Kubernetes Runtime Architecture
This document describes the internal architecture and design of the Kubernetes container runtime support in Nekzus.
Overview
Nekzus abstracts container runtime operations behind a unified interface, enabling both Docker and Kubernetes backends with identical feature sets. This architecture allows seamless switching between runtimes and mixed-runtime deployments.
Runtime Abstraction
Core Interfaces
The runtime abstraction is defined in internal/runtime/:
// Runtime represents a container runtime (Docker, Kubernetes)
type Runtime interface {
Name() string
Type() RuntimeType
Ping(ctx context.Context) error
ContainerManager
LogStreamer
StatsCollector
Inspector
BulkOperator
}
type ContainerManager interface {
List(ctx context.Context, opts ListOptions) ([]Container, error)

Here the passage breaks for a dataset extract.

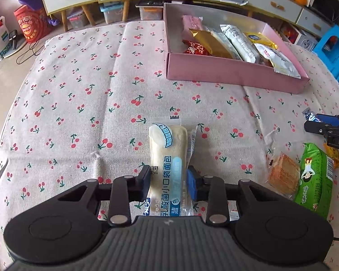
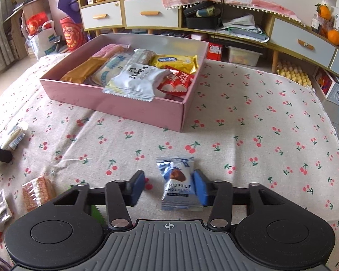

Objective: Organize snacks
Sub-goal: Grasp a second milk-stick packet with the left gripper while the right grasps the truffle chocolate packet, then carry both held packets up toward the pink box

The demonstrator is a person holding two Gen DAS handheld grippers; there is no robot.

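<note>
The left gripper (image 1: 169,180) is clamped on a long bread packet (image 1: 169,158), both pads pressed against its sides near the cloth's near edge. The right gripper (image 2: 169,186) stands partly open around a truffle chocolate packet (image 2: 180,185): the right pad touches the wrapper, the left pad stands clear of it. Both packets lie on the cherry-print cloth (image 1: 79,90). Just to the right of the bread packet lie a clear-wrapped wafer (image 1: 283,176) and a green snack bag (image 1: 314,180), touching each other near the near edge. Bare cloth lies between each gripper and the pink box (image 2: 115,106), which sits toward the far edge and already holds several snacks; a white packet (image 2: 135,81) hangs over its near wall. Beyond the cloth stand low cabinets with drawers (image 2: 151,11).
</note>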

Start(ctx context.Context, id ContainerID) error
Stop(ctx context.Context, id ContainerID, timeout *time.Duration) error
Restart(ctx context.Context, id ContainerID, timeout *time.Duration) error
}
type LogStreamer interface {
StreamLogs(ctx context.Context, id ContainerID, opts LogOptions) (io.ReadCloser, error)
}
type StatsCollector interface {
GetStats(ctx context.Context, id ContainerID) (*Stats, error)

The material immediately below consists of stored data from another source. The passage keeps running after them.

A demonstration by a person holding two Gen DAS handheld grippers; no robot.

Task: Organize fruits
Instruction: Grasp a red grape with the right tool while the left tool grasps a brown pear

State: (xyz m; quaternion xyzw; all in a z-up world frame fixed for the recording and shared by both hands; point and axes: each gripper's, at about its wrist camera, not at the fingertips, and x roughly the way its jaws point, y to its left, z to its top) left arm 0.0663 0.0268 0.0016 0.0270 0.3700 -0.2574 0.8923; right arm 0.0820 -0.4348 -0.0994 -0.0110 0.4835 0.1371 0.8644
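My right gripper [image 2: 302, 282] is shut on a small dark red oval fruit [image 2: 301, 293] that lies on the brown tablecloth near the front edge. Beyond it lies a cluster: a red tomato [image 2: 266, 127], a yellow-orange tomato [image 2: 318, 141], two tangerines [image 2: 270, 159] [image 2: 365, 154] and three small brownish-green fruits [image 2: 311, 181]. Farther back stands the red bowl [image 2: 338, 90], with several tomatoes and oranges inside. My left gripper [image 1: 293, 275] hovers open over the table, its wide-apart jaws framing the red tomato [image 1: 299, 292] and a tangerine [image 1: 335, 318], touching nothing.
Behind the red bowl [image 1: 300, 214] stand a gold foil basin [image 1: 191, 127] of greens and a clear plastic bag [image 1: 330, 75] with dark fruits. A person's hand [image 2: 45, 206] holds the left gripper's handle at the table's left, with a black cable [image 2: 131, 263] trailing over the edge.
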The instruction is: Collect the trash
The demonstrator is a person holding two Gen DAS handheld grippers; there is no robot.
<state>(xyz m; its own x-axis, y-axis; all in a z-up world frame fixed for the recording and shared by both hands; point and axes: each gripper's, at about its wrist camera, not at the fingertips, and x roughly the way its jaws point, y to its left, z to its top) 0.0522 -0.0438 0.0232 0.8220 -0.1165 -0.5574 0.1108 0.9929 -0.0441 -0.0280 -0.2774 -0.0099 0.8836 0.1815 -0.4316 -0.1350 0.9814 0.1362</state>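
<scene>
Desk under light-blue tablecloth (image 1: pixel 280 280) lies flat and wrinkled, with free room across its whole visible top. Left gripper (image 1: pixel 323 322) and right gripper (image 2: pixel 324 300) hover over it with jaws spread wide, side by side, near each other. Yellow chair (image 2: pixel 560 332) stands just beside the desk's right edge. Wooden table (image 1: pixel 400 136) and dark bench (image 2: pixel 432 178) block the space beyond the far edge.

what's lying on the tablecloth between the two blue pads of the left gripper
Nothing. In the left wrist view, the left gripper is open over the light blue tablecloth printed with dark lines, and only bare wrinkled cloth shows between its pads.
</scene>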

GetBatchStats(ctx context.Context, ids []ContainerID) ([]Stats, error)
}
Container Identification
Containers are identified using a unified ContainerID struct:
type ContainerID struct {
Runtime RuntimeType
ID string // Docker: container ID, K8s: pod name
Namespace string // K8s only (empty for Docker)
}
Container States
| State | Description |
|---|---|
running | Container/pod is running |
stopped | Container/pod is stopped |
paused | Container is paused (Docker) |
restarting | Container is restarting |
pending | Pod is pending (Kubernetes) |
failed | Pod has failed (Kubernetes) |
Runtime Registry
The Registry manages available container runtimes:
type Registry struct {
mu sync.RWMutex
runtimes map[RuntimeType]Runtime
primary RuntimeType
}
func (r *Registry) Get(t RuntimeType) (Runtime, error)
func (r *Registry) GetPrimary() Runtime
func (r *Registry) SelectForContainer(id ContainerID) (Runtime, error)

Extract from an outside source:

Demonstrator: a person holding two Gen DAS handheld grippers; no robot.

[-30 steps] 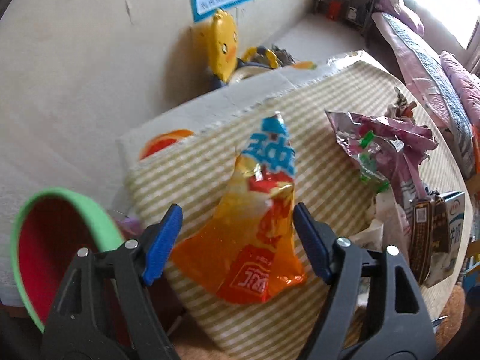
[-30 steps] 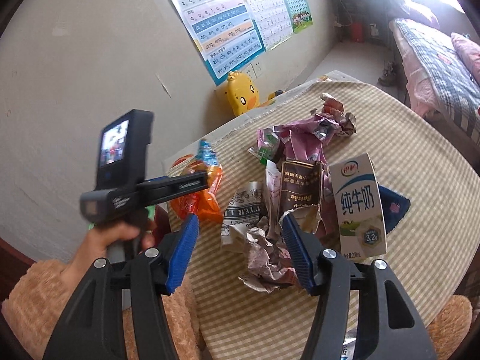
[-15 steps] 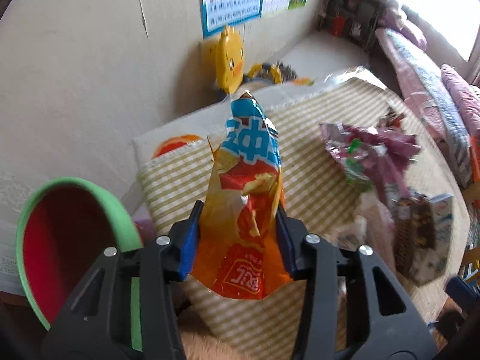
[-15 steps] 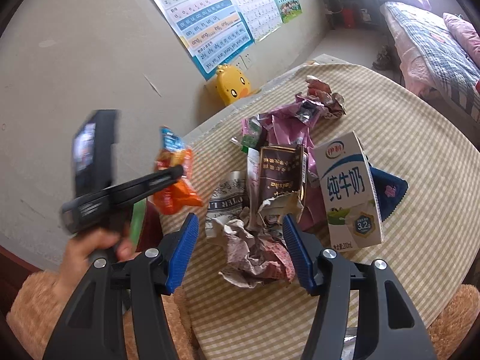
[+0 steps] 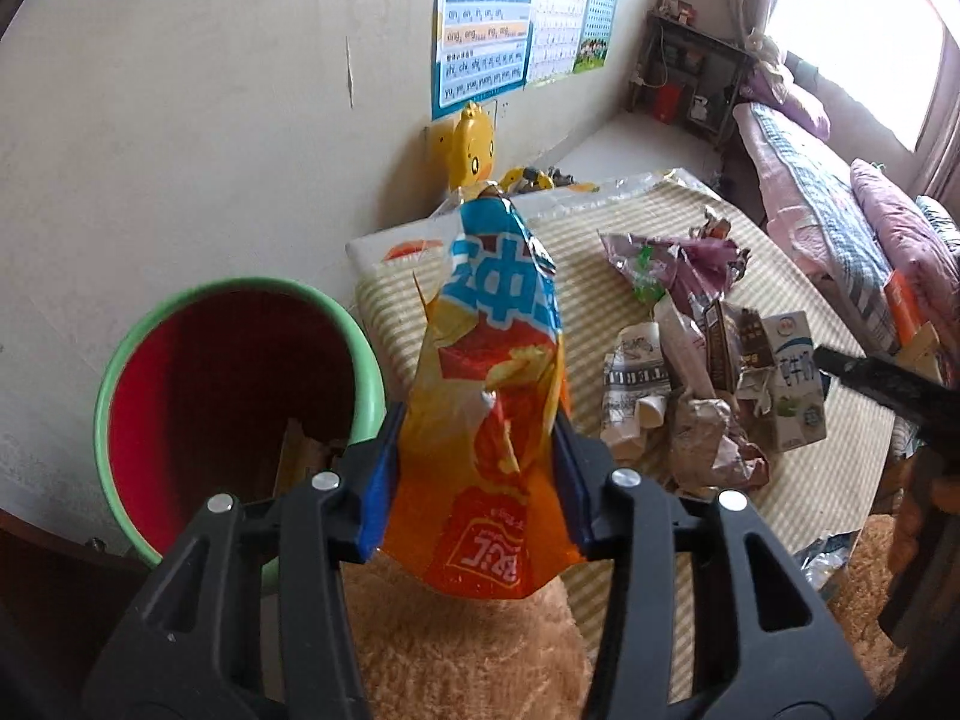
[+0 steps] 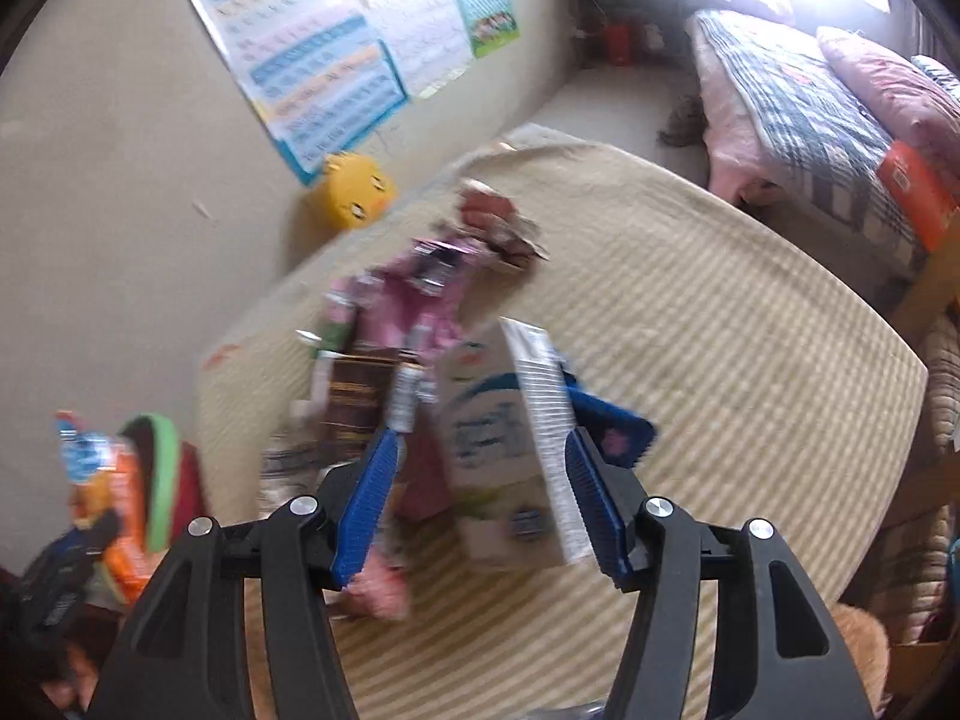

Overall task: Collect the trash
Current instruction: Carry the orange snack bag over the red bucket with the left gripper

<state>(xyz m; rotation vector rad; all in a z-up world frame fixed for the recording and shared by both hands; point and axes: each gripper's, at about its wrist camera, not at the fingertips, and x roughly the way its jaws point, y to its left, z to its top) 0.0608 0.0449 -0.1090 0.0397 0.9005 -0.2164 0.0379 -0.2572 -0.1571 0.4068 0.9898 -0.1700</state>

The registry automatically routes requests based on:
- Explicit
runtimequery parameter - Path format (K8s-style with namespace)
- Primary runtime setting
Kubernetes Implementation
Pod Lifecycle Management
| Operation | Implementation |
|---|---|
| Start | Scale Deployment to 1 replica |
| Stop | Scale Deployment to 0 replicas |
| Restart | Delete pod (controller recreates) |
Owner Resolution
For lifecycle operations, the runtime resolves pod ownership:
- Check pod's
ownerReferences - If owned by ReplicaSet, find parent Deployment
- Scale the top-level owner
- For standalone pods (no owner), delete and warn
Statistics Collection
Kubernetes statistics use the Metrics Server API:
func (k *KubernetesRuntime) GetStats(ctx context.Context, id ContainerID) (*Stats, error) {
// Check Metrics Server availability
// Get PodMetrics
// Aggregate container metrics
// Convert to runtime.Stats
}
Graceful degradation:
- Returns
ErrMetricsUnavailableif Metrics Server not installed - Handler returns empty stats with warning message
Handler Integration
Handlers use the runtime registry to manage containers:
type ContainerHandler struct {
runtimes *runtime.Registry
storage *storage.Store
}
func (h *ContainerHandler) HandleListContainers(w http.ResponseWriter, r *http.Request) {
// Determine runtime from query param or use primary
rt := h.runtimes.GetPrimary()
if runtimeParam := r.URL.Query().Get("runtime"); runtimeParam != "" {
rt, _ = h.runtimes.Get(runtime.RuntimeType(runtimeParam))
}
containers, err := rt.List(r.Context(), runtime.ListOptions{})
// ...
}
API Path Formats
Docker-Style (Backward Compatible)
POST /api/v1/containers/{container_id}/start?runtime=docker
POST /api/v1/containers/{container_id}/stop?runtime=kubernetes&namespace=default
Kubernetes-Style (Namespace in Path)
POST /api/v1/containers/{namespace}/{pod}/start
POST /api/v1/containers/{namespace}/{pod}/restart
POST /api/v1/containers/{namespace}/{pod}/stop
Configuration
RuntimesConfig
runtimes:
primary: docker # or kubernetes
docker:
enabled: true
socket_path: "" # empty = default
kubernetes:
enabled: false
kubeconfig: "" # empty = in-cluster
context: ""
namespaces: [] # empty = all namespaces
metrics_server: true
metrics_cache_ttl: "30s"
Validation
- Defaults
primaryto docker if not set - Validates duration fields
- Warns if primary runtime is not enabled
Toolbox Kubernetes Deployment
The Toolbox can deploy services to Kubernetes using the KubernetesDeployer:
type KubernetesDeployer struct {
clientset kubernetes.Interface
namespace string
}
func (d *KubernetesDeployer) Deploy(ctx context.Context, template *types.ServiceTemplate, opts DeployOptions) (*DeployResult, error) {
// Parse template format
// Apply manifests
// Wait for deployment ready
// Return service info
}
Deployments create:
- Kubernetes Deployment (scaled to 0 initially)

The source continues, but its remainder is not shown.